Amo molto riflettere. E' un'attività che pratico costantemente. Se volessi dare un'immagine edulcorata di me, potrei dire che pratico la meditazione. Ma, non avendo un'idea di trascendenza - che non sia quella, mia personalissima, della capacità di trascendere sempre e comunque se stessi - non posso sostenere legittimamente di praticare la meditazione. Il senso di urgenza che mi caratterizza di continuo, del resto, mi preclude la meditazione.
Io mi limito a riflettere, a pensare, ad analizzare, a speculare. Lo faccio di continuo, a mente calda e a mente fredda.
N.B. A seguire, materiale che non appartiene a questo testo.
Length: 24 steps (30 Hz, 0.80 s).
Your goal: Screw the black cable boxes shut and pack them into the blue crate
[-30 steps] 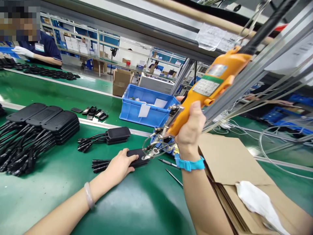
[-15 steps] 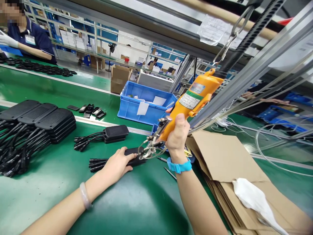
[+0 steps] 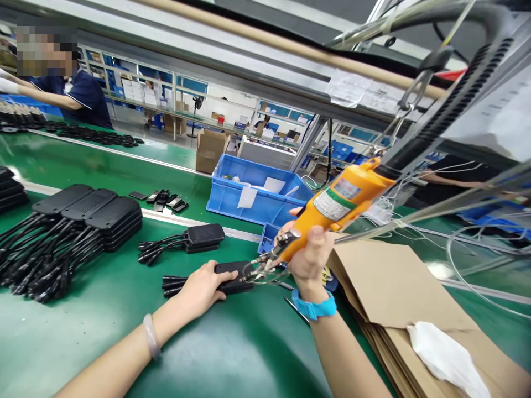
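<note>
My left hand (image 3: 206, 287) grips a black plastic box (image 3: 238, 269) that lies on the green bench, thumb and fingers on its sides and top. Black cables (image 3: 172, 284) stick out from the box's left end. In my right hand (image 3: 311, 257) is an orange electric screwdriver (image 3: 327, 207), tilted so that its tip points down and left at the box's right part. Thin tubes and metal fittings surround the tip, so I cannot tell whether it touches a screw. A spring clip and a black corrugated hose rise from the tool's top.
Stacked black boxes with cables (image 3: 112, 213) stand at left, and a smaller pair (image 3: 205, 236) lies behind my left hand. A blue bin (image 3: 257, 190) and small blue tray (image 3: 267, 237) sit beyond. Cardboard sheets (image 3: 381, 276) carry a white cloth (image 3: 446, 354). A co-worker (image 3: 89, 99) is at far left.
The view has shifted, so the scene sits lower and further right. The screwdriver leans over more, its tip still at the box. My left hand keeps its hold.
</note>
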Available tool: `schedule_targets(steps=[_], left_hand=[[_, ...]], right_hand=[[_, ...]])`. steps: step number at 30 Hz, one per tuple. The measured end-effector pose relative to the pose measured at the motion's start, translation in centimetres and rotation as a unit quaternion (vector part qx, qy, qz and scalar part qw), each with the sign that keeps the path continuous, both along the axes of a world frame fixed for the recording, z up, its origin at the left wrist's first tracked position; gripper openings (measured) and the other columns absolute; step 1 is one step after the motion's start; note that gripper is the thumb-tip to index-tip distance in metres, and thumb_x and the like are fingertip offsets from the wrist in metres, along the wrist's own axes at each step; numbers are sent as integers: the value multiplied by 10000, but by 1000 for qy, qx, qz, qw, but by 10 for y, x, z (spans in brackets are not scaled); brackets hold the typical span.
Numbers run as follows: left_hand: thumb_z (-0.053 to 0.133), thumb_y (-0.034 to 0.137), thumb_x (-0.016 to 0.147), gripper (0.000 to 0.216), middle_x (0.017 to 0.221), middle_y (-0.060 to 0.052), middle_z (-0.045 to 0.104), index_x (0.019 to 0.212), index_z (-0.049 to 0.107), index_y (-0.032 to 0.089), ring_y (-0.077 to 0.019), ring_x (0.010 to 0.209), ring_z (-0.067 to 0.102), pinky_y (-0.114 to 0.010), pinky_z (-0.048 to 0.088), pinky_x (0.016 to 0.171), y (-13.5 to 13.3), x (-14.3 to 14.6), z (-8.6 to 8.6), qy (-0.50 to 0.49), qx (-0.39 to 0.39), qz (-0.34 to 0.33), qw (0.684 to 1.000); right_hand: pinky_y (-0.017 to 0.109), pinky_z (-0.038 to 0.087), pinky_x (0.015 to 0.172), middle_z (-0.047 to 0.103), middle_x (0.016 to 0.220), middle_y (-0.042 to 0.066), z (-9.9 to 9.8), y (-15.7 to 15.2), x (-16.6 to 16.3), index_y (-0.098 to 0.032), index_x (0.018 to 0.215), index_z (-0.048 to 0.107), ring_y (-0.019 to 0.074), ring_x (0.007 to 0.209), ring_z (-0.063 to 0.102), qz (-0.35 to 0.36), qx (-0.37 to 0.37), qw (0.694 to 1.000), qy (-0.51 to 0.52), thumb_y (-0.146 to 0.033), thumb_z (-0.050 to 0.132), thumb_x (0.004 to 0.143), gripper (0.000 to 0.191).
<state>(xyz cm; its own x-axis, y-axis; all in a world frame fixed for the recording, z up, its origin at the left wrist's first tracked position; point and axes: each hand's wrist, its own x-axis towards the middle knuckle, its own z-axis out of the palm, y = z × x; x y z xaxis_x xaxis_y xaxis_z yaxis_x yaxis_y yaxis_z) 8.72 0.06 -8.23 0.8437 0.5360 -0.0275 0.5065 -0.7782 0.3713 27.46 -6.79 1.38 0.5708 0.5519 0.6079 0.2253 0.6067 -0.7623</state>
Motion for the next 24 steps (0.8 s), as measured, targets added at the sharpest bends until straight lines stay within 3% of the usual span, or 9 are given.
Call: schedule_targets(steps=[6,9,11,14,19,24], left_hand=[[668,219,895,586,1311,-151,542,1427,495,391,-324,1144,606,-455,483,974,7,5,-11,-31,60,-42,997],[629,364,932,522,1331,-153,554,1430,481,414,-350,1201,569,-508,455,991,11,4,-12,-34,65,-63,995],[587,433,948,496,1244,-135,612,1431,472,425,-340,1159,591,-529,450,987,13,3,-12,-31,53,-63,996],[551,391,974,461,1162,-114,653,1426,473,432,-312,1126,610,-538,437,1003,14,4,-13,-31,40,-58,997],[563,341,973,460,1268,-130,620,1416,481,435,-317,1213,572,-557,408,1042,11,6,-11,-32,34,-55,997],[549,319,983,473,1283,-125,620,1435,459,422,-310,1234,563,-561,388,1066,9,6,-5,-10,26,-59,998]], right_hand=[[207,416,389,534,586,-17,60,12,-15,-196,1111,634,96,409,491,-25,64,998,-11,-632,396,950,522],[202,403,403,516,593,-24,73,31,-25,-176,1093,640,74,404,456,-1,78,997,-5,-619,420,946,516],[211,388,390,506,592,-32,68,45,-32,-172,1102,632,79,399,447,12,65,998,8,-644,475,906,535],[226,385,378,500,586,-43,48,62,-37,-191,1128,615,93,388,452,35,37,998,23,-675,529,853,564],[244,411,373,515,584,-45,20,73,-39,-219,1093,603,116,401,500,49,-6,998,24,-699,526,824,555],[254,426,378,523,552,-48,13,75,-42,-227,991,591,119,386,491,43,-15,999,24,-717,525,808,527]])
Da un po' di tempo, ad esempio, sto riflettendo su quella che è stata la mia vita negli ultimi 6-7 anni, caratterizzati da notevoli cambiamenti sul piano del lavoro e dalla necessità di fare i conti con varie difficoltà professionali, personali, relazionali.
Devo dire di non essere in alcun modo insoddisfatto di quello che ho fatto. Ho sviluppato una serie di progetti e di disegni, strategici e tattici, e, anche se sarebbe eufemistico sostenere che siano andati tutti a buon fine, certamente mi hanno consentito comunque di progredire, professionalmente e personalmente. Inoltre, ho cercato di aprire maggiormente il mio carattere, in precedenza troppo chiuso e riservato.
Non vedo grandi errori, in quello che ho fatto, a tutti i livelli. Vedo semmai il solido mantenimento dei miei tradizionali punti fermi: sincerità, onestà, franchezza, coerenza. Ho sviluppato un gran numero di rapporti personali, quasi tutti positivi, e la mia rete relazionale è cresciuta a dismisura. Ho avuto qualche incidente di percorso, questo sì, soprattutto a livello personale, ma ormai credo di averlo metabolizzato e sistematizzato a livello interpretativo: a volte, quanto più si crede di capirsi, quanto meno ci si capisce, e ogni persona finisce per riporre nell'altra delle aspettative che sono purtroppo diverse. Così, ci si ritiene vicini, mentre in realtà si è creato e si sta creando un divario enorme. L'ho visto lievitare, l'ho visto fermentare, l'ho visto nascere e l'ho visto esplodere. Nulla che non mi aspettassi. Sapevo che sarebbe arrivato.
Inoltre, tutte le cose belle non hanno limiti. Se li hanno, non sono belle, e restano incompiute, pronte per lo sfacelo, che arriva puntuale.
Oggi, in circostanze radicalmente diverse, mi sento a posto con me stesso. Tuttora vulnerato, tuttora incompreso, tuttora dispiaciuto per essere stato omologato, ma convinto che non potesse accadere niente di diverso da quello che è accaduto. Le persone come me di norma non si buttano via. Se accade, è perché ce ne sono buoni motivi. Le persone come me ne prendono atto. Se non si è graditi, se si fa schifo, è giusto dirlo e la sincerità, anche quella che fa male, deve essere sempre apprezzata. E io la apprezzo, anche perché le sincerità che fanno male sono infinitamente preferibili ai patetici pateracchi delle "amicizie cui si tiene molto", degli "anch'io ti voglio bene", del "ti porto sempre un po' con me". Se uno fa schifo, è bene che gli venga detto e, se non gli viene detto apertamente, è bene che lo deduca da sé e si comporti di conseguenza. Poi, magari con l'aiuto del tempo, tutto diventa più semplice. Le "soluzioni finali", specie se arrivano da versanti dove magari non te le saresti aspettate, sono sempre preferibili. E alla fine non solo le accetti, ma addirittura le apprezzi. Tra un po' di tempo, chissà, magari ringrazierai pure.